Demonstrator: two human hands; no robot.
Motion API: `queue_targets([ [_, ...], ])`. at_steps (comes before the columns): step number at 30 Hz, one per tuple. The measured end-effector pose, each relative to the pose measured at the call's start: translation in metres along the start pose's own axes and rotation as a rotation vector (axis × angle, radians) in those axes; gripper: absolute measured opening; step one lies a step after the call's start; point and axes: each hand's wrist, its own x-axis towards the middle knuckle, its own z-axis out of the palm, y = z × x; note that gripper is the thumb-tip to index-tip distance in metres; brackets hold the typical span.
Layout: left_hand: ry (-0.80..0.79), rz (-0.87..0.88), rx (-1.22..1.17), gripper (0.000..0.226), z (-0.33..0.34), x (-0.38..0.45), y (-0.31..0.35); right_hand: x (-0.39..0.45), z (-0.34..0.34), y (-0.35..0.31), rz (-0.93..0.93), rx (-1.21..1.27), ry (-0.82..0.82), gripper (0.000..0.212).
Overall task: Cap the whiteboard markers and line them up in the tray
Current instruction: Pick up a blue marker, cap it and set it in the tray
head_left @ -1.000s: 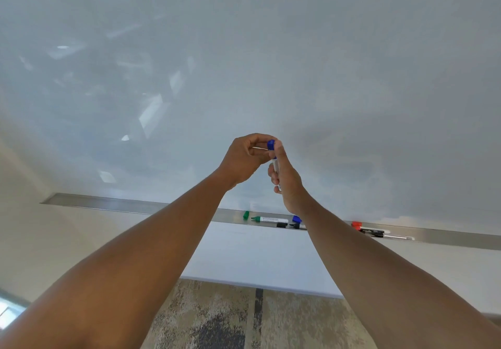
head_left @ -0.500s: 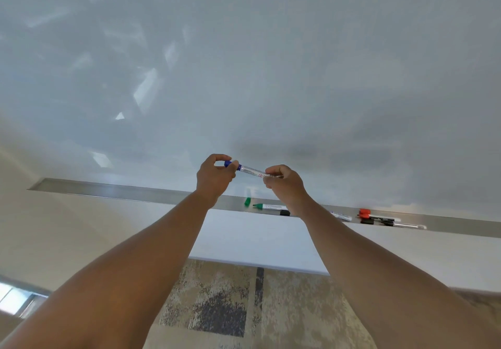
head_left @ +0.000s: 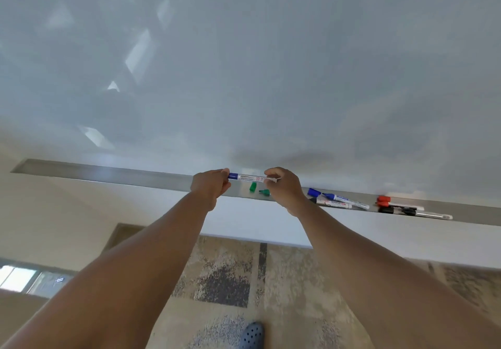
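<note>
Whiteboard (head_left: pixel 271 64): glossy and pale, it fills the upper part of the view and carries faint window reflections.
Floor (head_left: pixel 225 281): mottled beige and grey carpet, with the toe of a blue perforated shoe (head_left: pixel 252 335) at the bottom edge.
Tray (head_left: pixel 108 176): a long metal ledge along the board's lower edge, running left to right.
Left hand (head_left: pixel 210 186): its grip is shut around the blue cap end of the marker.
Right hand (head_left: pixel 282 188): fingers pinched tight on the marker's other end.
Blue marker (head_left: pixel 248 178): capped, held level between both hands just above the tray.
Markers to the right: 1 blue marker (head_left: pixel 344 199) and 1 black-tipped one (head_left: pixel 334 204) lie side by side; farther right, a red marker (head_left: pixel 400 206) and a black one (head_left: pixel 417 212).
Loose blue cap (head_left: pixel 314 192): in the tray just beside the right wrist.
Green pieces: a loose green cap (head_left: pixel 253 187) and a green marker tip (head_left: pixel 264 192) lie in the tray below the held marker.
</note>
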Motion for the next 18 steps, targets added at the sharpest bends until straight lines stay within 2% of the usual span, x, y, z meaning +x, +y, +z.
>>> queue_targets([
  [4, 0.039, -0.146, -0.098, 0.013, 0.000, 0.014, -0.009, 0.011, 0.010, 0.016, 0.008, -0.043, -0.007, 0.022],
  [7, 0.039, -0.166, -0.090, 0.011, 0.003, 0.029, -0.019, 0.018, 0.017, 0.027, -0.010, -0.105, -0.022, 0.019],
  [11, -0.015, -0.103, -0.089, 0.018, 0.009, 0.043, -0.028, 0.024, 0.022, 0.038, -0.035, -0.200, -0.041, 0.019],
  [15, 0.018, -0.101, 0.025, 0.018, 0.013, 0.056, -0.037, 0.029, 0.028, 0.049, -0.067, -0.302, -0.067, 0.016],
  [18, 0.129, -0.069, 0.277, 0.014, 0.015, 0.056, -0.039, 0.033, 0.032, 0.056, -0.079, -0.341, -0.057, 0.016],
])
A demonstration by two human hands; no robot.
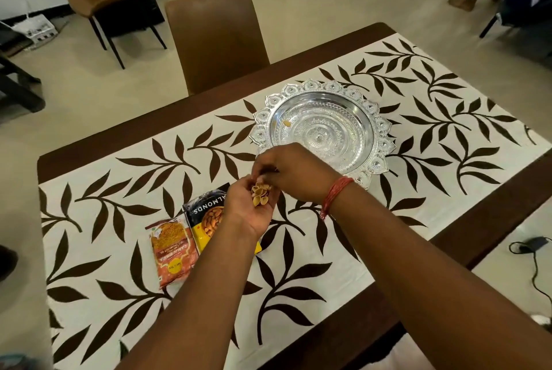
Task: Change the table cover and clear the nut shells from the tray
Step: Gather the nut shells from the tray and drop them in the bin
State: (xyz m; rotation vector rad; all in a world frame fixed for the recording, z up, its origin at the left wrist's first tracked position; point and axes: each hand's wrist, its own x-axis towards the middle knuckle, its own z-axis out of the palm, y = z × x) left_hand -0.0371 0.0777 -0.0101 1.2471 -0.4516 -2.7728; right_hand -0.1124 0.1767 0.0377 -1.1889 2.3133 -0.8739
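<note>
my left grip (248, 208) is cupped palm-up around a heap of nut shells (260, 192), just near of the silver tray (377, 130). my right grip (294, 173) pinches over that heap. one shell (287, 123) lies in the tray on the leaf-print table cover (448, 118) of the worktop (490, 220).

A white table cover (298, 250) with dark brown leaf sprays lies flat on the tabletop. On it rests a round silver tray (322, 130) with a scalloped, embossed rim. One nut shell (287, 123) lies inside the tray near its left wall; a cluster of tan nut shells (260, 194) sits just below the tray.
</note>
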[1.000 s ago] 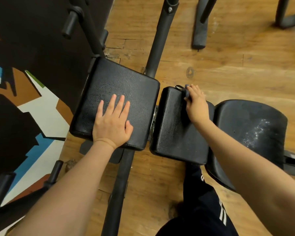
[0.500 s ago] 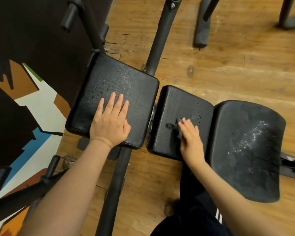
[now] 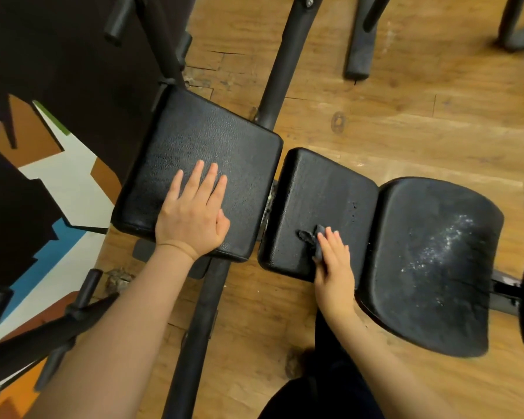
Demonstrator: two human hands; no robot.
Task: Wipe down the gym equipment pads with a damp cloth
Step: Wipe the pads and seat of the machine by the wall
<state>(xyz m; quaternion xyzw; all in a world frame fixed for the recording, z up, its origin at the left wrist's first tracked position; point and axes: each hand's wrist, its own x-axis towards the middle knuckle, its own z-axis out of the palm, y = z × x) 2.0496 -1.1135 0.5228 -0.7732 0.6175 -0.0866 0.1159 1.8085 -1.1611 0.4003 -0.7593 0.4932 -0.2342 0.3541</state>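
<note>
Three black pads in a row across a wooden floor (image 3: 406, 140), seen from above. Left pad (image 3: 212, 152) square and pebbled, at 10 o'clock from picture centre; middle pad (image 3: 324, 189) narrower, just beside it with a thin gap between; right pad (image 3: 430, 261) curved and larger, at 3 o'clock, touching the middle pad's edge and speckled with pale dust or droplets across its far half.

Left hand (image 3: 194, 213) flat on the near half of the left pad, fingers straight and slightly spread, pointing to 12 o'clock, holding nothing.

Right hand (image 3: 335, 261) on the near part of the middle pad, fingers extended over a small dark cloth (image 3: 310, 237), pressing it against the pad. Cloth bunched, its crumpled end poking out toward 10 o'clock from the fingertips. Whether the thumb curls round the cloth: cannot tell.

Black metal frame tube (image 3: 282, 65) running from 12 o'clock down between the left and middle pads. Painted wall panel (image 3: 67, 182) in white, brown and blue at 9 o'clock. Dark trouser leg (image 3: 324, 394) at 6 o'clock.
</note>
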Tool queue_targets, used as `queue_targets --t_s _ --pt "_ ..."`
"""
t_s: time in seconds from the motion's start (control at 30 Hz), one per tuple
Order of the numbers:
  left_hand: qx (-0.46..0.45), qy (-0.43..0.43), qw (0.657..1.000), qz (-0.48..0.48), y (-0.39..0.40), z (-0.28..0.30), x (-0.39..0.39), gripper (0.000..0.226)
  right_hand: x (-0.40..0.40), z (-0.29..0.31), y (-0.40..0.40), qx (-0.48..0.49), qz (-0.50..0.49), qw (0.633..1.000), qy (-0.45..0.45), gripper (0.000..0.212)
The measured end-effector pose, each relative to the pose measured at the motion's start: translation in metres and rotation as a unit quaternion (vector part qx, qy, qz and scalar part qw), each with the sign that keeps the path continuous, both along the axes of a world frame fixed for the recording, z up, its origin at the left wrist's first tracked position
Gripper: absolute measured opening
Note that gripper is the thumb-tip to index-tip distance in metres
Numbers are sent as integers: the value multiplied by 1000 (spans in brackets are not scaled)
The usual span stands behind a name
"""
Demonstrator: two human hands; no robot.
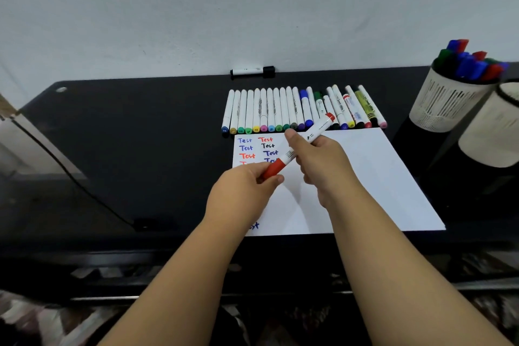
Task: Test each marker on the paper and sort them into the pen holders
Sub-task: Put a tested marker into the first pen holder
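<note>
A: What does each hand hold?
B: Both hands hold one red marker (302, 146) above the paper (365, 177). The right hand (317, 160) is wrapped round the white barrel, thumb along the top. The left hand (247, 191) pinches the red cap (273, 170) between thumb and fingertips. The cap sits on the barrel; the marker slants from lower left to upper right, clear of the sheet.

A: Where are the remaining markers?
B: A row of markers (300, 109) lies side by side on the black table (126, 135), just beyond the far edge of the paper. A black marker (252, 71) lies alone at the table's back edge, against the wall.

A: And the holders?
B: Two white pen holders stand at right. The far holder (446, 101) contains blue, red and green markers. The near holder (494, 132) is cut by the frame; its contents cannot be told.

A: What is on the paper?
B: The word "Test" (265, 139) in blue, red and black, in two columns at upper left.
</note>
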State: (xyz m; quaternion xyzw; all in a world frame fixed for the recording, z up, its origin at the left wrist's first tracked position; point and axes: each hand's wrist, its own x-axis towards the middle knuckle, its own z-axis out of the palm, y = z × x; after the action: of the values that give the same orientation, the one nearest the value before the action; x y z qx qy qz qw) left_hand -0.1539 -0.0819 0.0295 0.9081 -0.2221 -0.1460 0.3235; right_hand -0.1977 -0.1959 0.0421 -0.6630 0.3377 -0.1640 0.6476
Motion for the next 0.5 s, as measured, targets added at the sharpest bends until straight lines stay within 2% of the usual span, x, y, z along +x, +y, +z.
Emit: queue_targets --t_s 0.17,0.5 --pt "7 11 1000 -14 2 0 0 36 4 -3 2 -19 -12 1000 15 25" --pt "-43 84 995 9 12 2 0 25 12 -7 7 -7 0 1000 29 28"
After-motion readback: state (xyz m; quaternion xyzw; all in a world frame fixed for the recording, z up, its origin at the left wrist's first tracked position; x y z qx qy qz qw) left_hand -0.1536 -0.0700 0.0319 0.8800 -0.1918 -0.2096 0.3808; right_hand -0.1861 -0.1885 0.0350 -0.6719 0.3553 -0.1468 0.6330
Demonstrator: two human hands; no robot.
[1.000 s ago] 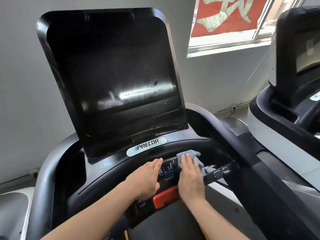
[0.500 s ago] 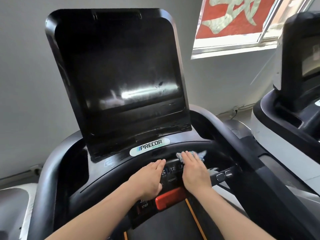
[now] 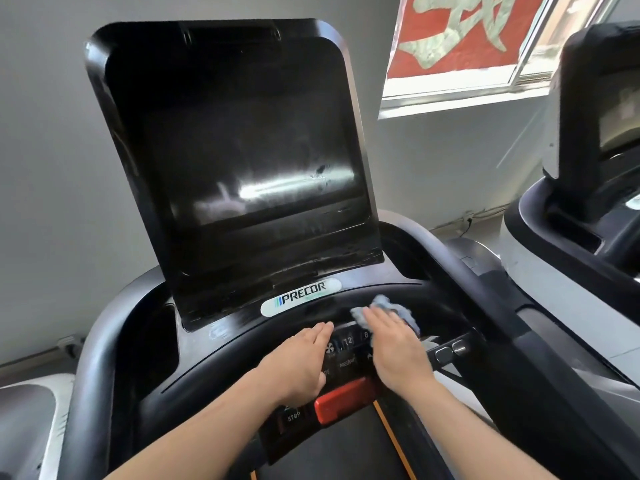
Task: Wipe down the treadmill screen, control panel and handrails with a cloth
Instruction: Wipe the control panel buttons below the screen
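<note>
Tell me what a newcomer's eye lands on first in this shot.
The big dark screen fills the upper middle, tilted back, with a bright smeared glare across its lower part. Below it, on the control panel, the right hand presses flat on a blue-grey cloth, and the left hand rests flat beside it. A red bar sits just under the hands, and a red banner shows in the window at upper right.
</note>
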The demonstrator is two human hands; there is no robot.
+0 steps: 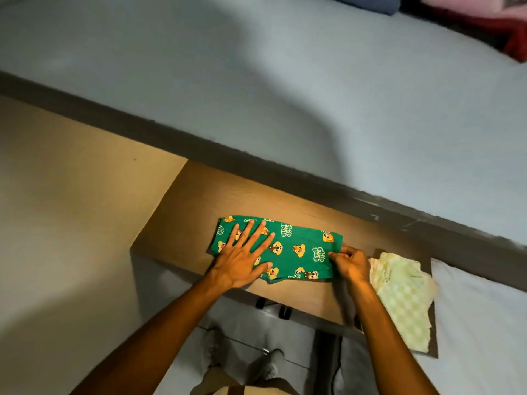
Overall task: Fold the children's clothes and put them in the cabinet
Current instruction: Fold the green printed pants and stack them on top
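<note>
At the left of the frame there is only a pale wall and floor, blurred, with a dark band running diagonally from the upper left down to the right edge, and a grey-blue surface [285, 81] above it. Just left of centre begins a wooden tabletop [182, 223], lit warm, its near edge slanting toward the lower right. On it lies the green garment [296, 249], flat and folded into a rough rectangle, printed with small yellow-orange cartoon faces and white lettering. The person's left hand [242, 258] rests on the garment's left part, palm down, fingers spread wide and straight, pressing the cloth flat rather than gripping it. Below the table's edge, in the lower centre, the person's feet show on a pale floor, somewhat blurred. Further right, the right hand [349, 262] sits at the garment's right edge, its fingers curled in and pinching the cloth there between thumb and fingertips. Just beside that hand, to the right, lies a pale green checked cloth [402, 297], crumpled at its top and trailing down toward the lower right, partly over the table's corner. In the upper right corner, at the far end of the grey-blue surface, sit bundles of blue, pink and red fabric [484, 21], too blurred to make out.
</note>
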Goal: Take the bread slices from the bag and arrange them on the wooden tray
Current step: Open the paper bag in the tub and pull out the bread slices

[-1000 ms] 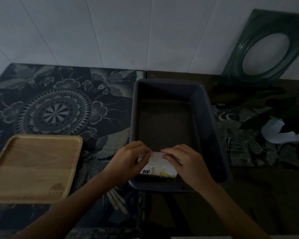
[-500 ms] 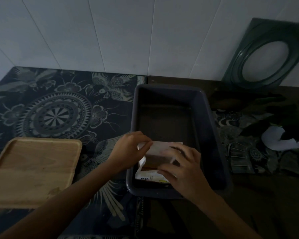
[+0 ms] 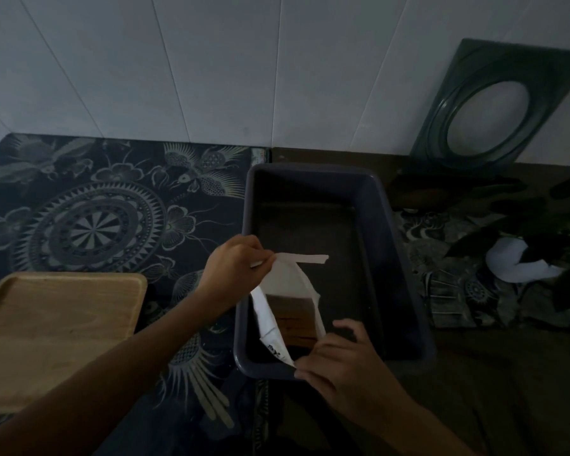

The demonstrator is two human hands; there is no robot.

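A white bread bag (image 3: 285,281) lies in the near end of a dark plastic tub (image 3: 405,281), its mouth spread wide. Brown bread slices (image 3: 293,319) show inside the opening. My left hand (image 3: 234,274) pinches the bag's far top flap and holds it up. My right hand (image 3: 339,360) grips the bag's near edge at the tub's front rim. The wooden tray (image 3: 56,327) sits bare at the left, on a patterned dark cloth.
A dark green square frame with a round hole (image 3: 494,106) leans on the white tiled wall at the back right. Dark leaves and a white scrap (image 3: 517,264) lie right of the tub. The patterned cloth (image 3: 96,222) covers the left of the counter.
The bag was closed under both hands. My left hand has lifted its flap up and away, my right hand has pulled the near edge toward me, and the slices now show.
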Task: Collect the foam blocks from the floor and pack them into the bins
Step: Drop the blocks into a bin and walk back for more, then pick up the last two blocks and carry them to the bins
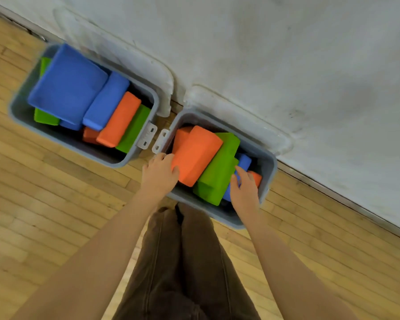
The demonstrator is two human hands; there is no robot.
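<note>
Two grey bins stand on the wooden floor against the wall. The left bin (21, 112) holds blue, orange and green foam blocks, with a large blue block (67, 88) on top. The right bin (269, 179) holds a big orange block (194, 155), a green block (219, 169) beside it, and blue and orange pieces at the far side. My left hand (158, 174) grips the near left end of the big orange block. My right hand (244, 185) lies with fingers spread on the blue block (243, 162) beside the green one.
Both bins have white latches (148, 135) on their facing ends, with a narrow gap between them. A pale wall (286, 54) runs behind the bins. Wooden floor (44, 204) spreads to the left and right. My legs in brown trousers (183, 262) stand just before the right bin.
</note>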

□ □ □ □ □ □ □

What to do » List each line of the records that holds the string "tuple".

Your solution »
Motion API: `queue_targets([ [_, ...], ])`. at_steps (comes before the columns): step number at 30 Hz, one per tuple. The measured end-effector pose, each relative to the pose measured at the call's start: translation in metres along the start pose's own axes and rotation as a rotation vector (axis × angle, radians) in those axes; gripper: absolute measured opening; step one lies a step after the call's start; point and axes: each hand's wrist, its own x-axis towards the middle knuckle, its own z-axis out of the palm, y = z × x; note that gripper is the thumb-tip to index-tip distance in metres; brackets hold the typical span.
t_s: time in seconds from the motion's start (control at 30 Hz), one per tuple

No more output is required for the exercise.